I thought not much more about it after the concert, but the following day a storm started brewing. It turned out that the CBSO had introduced a policy to allow audience members to film during concerts, and my action has been interpreted by some as a “protest” against said policy. The story travelled far and wide. I went on to Radio 4’s Front Row arts magazine to explain why I thought phones in concert halls were a bad idea. Then, a couple of days later, I was on the Today programme and the 8am news. All in all, the commentary continued for at least two weeks, almost all of it, from journalists and practitioners and audience members, supporting my stance. Birmingham now recommends that people save their filming for the applause, a small victory.

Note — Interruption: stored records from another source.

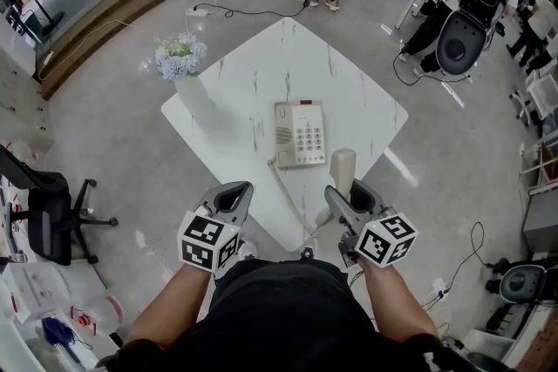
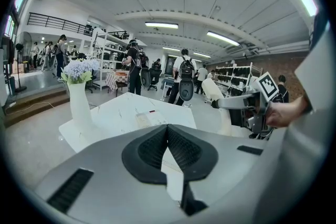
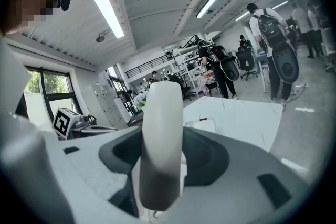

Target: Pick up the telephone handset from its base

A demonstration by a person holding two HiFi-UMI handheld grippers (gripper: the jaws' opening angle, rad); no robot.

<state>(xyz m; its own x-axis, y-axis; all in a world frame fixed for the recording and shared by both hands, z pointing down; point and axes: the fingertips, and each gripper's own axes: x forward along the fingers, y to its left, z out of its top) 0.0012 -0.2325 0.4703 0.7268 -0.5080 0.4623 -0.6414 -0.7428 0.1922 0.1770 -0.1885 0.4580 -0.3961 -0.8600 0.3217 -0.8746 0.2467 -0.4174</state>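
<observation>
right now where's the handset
The handset is clamped in the right gripper, just right of centre in the head view, lifted off the phone base, which lies to its left on the white table.

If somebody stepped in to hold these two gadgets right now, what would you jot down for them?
Left gripper: shut, empty.
Right gripper: shut on the cream plastic telephone handset, held upright.
Cream push-button telephone base: on the white marble-patterned table, cradle empty.
Done: handset is off its base.
Left: nothing, going by the task.
</observation>
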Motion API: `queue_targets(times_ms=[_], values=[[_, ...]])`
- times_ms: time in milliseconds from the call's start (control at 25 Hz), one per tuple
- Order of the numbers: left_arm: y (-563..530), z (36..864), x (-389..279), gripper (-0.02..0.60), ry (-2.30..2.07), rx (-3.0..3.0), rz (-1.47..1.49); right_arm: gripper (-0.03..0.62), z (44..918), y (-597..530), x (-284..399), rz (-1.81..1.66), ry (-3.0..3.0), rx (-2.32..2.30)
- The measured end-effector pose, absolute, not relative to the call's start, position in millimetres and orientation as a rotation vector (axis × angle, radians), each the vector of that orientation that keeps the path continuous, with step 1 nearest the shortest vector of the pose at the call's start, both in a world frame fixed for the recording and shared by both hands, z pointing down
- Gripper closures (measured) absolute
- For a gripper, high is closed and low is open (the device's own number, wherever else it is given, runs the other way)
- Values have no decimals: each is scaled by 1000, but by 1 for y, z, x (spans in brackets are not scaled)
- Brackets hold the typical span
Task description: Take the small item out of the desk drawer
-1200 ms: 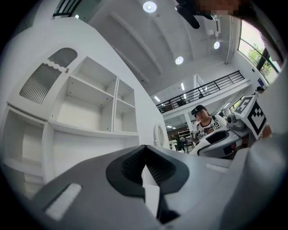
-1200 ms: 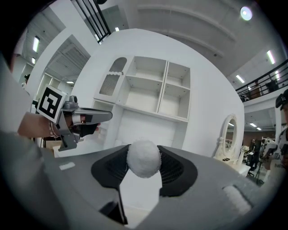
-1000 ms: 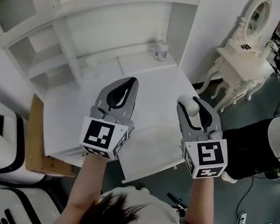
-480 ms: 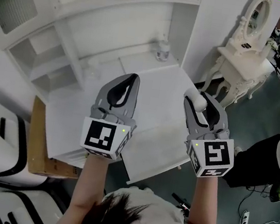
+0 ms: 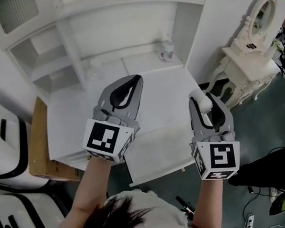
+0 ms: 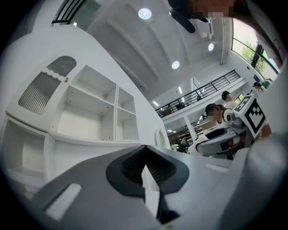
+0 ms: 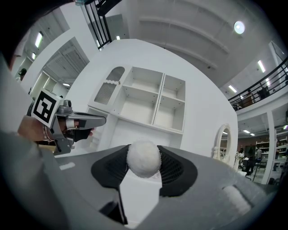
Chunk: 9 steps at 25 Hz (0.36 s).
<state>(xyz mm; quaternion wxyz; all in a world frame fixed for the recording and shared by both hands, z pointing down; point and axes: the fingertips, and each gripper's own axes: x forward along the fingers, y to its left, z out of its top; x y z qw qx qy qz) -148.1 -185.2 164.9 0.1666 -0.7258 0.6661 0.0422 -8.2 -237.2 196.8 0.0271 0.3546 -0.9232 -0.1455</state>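
Left tool (image 5: 131, 81): jaws meeting, gripping nothing, hovering over the smooth white worktop (image 5: 77, 122). Drawer (image 5: 161, 151): shallow, pale, apparently standing pulled out. Right tool (image 5: 199, 100): pinching the small item (image 7: 143, 158), a round, fuzzy white ball, above the worktop. Removal looking done; setting down and perhaps closing the drawer remaining.

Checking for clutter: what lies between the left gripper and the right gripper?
Only bare white desktop shows between the left gripper and the right gripper, in the head view.
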Motion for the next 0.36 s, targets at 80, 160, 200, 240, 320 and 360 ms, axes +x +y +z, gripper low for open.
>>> queue_targets(times_ms=[80, 160, 200, 240, 320, 360], values=[[-184, 164, -148, 567, 1895, -2065, 118, 421, 197, -236, -8, -453, -2852, 1092], [-183, 164, -147, 566, 1893, -2063, 117, 421, 197, -236, -8, -456, -2854, 1090], [-183, 165, -146, 568, 1892, -2063, 116, 421, 197, -235, -8, -457, -2855, 1090], [-183, 165, -146, 566, 1891, -2063, 114, 421, 197, -235, -8, -459, -2855, 1090], [-183, 167, -146, 566, 1889, -2063, 113, 421, 198, -235, -8, -462, -2856, 1088], [-183, 168, -146, 566, 1887, -2063, 113, 421, 198, -235, -9, -464, -2856, 1087]])
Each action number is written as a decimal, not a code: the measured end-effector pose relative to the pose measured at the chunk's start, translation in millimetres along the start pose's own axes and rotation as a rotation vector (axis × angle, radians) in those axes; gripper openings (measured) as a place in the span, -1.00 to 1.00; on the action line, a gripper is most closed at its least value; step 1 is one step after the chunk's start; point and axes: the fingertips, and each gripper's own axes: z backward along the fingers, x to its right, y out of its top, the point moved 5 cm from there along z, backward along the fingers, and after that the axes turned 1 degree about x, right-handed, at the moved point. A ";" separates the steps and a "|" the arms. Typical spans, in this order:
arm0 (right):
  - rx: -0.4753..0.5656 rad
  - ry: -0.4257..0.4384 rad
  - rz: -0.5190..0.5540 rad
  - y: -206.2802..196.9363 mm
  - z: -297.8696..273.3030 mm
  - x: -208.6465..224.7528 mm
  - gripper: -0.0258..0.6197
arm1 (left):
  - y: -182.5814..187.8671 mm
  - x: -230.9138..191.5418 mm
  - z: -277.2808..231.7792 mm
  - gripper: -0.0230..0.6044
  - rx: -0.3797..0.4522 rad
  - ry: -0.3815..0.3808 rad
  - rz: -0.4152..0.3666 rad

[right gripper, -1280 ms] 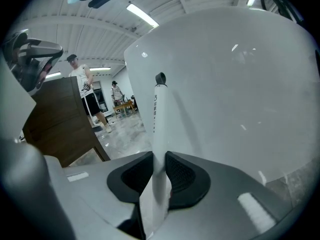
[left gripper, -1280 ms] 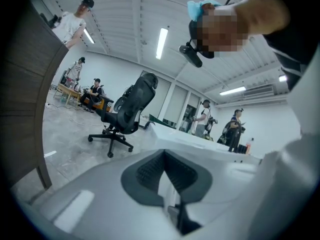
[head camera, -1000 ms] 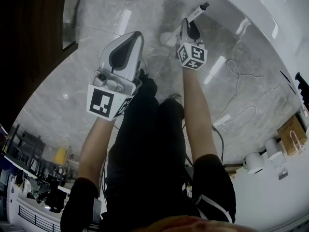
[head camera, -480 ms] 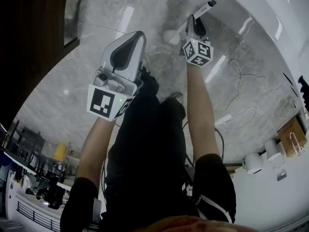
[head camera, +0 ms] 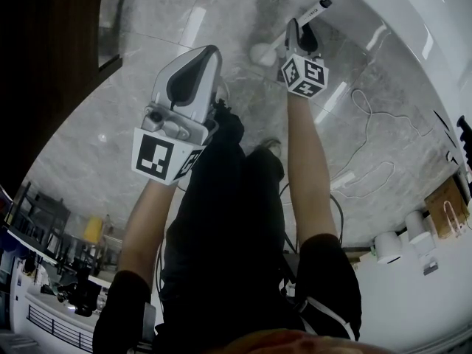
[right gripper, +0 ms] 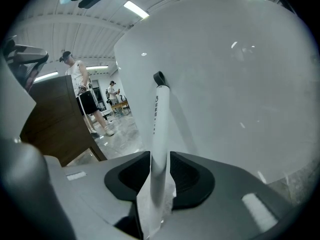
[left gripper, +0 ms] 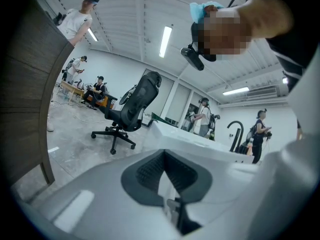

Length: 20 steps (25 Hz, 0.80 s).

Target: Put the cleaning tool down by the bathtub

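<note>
The cleaning tool is a white stick (head camera: 284,39) with a black tip and a round white head (head camera: 259,54) on the grey floor. It leans against the white bathtub (head camera: 383,6). My right gripper (head camera: 294,28) is around its handle (right gripper: 160,129). Its jaws have just been opening, and the handle stands between the pads with a thin gap, so they do not press on it. The tub wall (right gripper: 240,84) fills the right gripper view behind the handle. My left gripper (head camera: 213,51) hangs high in front of my body, shut and holding nothing (left gripper: 167,156).
A white cable (head camera: 361,146) loops over the marble floor by the tub. A dark wooden cabinet (head camera: 51,65) stands at the left. A cardboard box (head camera: 442,201) and white fittings (head camera: 387,245) lie at the right. An office chair (left gripper: 131,109) and several people are farther off.
The right gripper and the tool's handle shifted a little toward the tub, then stayed put. The left gripper has not moved.
</note>
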 end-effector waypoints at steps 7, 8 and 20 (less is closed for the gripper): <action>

Why did such a trivial event provoke so much comment? I can offer all sorts of reasons for my stance on phones in classical concerts, though I don’t really want to go into them again. I could quote Britten’s—yes, him again—Aspen Award lecture in which he talks of the holy triangle between composer, performer and listener and asks for it not to be disrupted. You might find that precious or pretentious. But, in an age in which mobile phones are ubiquitous, and in which so many of us, young and old, are complaining about the way in which they have colonised our brains and come to dominate our lives, surely a space without phones might be a blessed relief.